_About this exercise_. From the line with "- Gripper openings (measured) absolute" through the line with "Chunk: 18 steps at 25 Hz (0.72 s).", inclusive, return each line of the data below exactly and leave the rest out.

_Source material_.
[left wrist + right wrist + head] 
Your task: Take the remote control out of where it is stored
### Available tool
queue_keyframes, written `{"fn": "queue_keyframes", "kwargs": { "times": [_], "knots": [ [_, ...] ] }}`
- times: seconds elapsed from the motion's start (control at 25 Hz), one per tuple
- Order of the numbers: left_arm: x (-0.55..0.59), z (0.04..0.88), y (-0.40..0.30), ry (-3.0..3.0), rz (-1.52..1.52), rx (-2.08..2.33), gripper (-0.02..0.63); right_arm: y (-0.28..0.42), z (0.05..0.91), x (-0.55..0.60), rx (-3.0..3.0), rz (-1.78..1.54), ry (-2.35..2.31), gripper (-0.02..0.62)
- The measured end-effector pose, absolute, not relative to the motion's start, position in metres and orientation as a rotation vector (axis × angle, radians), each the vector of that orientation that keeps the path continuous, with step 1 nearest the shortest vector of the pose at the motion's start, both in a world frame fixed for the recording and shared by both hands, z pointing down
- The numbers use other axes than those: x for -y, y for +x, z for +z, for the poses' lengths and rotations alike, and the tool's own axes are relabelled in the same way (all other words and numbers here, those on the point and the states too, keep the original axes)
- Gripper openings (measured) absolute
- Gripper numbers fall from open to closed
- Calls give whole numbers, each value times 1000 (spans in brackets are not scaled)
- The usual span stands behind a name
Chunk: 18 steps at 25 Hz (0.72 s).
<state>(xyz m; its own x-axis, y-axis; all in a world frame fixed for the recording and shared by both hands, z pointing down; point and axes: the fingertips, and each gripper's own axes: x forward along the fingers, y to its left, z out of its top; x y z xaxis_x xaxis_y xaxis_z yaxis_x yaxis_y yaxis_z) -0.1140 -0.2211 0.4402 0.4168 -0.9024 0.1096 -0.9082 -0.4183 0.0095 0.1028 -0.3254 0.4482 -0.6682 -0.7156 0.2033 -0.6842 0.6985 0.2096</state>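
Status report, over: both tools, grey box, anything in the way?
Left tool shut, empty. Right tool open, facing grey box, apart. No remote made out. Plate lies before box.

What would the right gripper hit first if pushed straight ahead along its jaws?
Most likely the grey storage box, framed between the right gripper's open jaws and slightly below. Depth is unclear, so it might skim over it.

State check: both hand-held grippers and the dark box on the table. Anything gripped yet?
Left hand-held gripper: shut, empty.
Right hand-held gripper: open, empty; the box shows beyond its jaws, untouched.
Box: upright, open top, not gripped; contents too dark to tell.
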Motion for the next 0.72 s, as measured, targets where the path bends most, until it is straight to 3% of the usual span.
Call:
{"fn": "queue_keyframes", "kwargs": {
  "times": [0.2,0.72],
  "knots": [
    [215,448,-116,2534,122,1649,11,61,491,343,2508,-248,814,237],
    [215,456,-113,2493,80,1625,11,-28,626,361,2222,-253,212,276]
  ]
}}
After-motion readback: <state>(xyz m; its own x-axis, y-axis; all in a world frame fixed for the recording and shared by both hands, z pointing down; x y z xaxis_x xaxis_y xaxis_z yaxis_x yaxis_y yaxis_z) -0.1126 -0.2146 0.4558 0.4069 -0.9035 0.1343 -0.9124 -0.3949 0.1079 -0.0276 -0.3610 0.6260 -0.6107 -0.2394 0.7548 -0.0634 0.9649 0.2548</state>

_Task answer_.
- Gripper openings (measured) absolute
- Gripper numbers fall from open to closed
- Calls give whole numbers, each value times 1000 (spans in brackets are not scaled)
- The usual span stands behind a name
Chunk: 18 steps at 25 Hz (0.72 s).

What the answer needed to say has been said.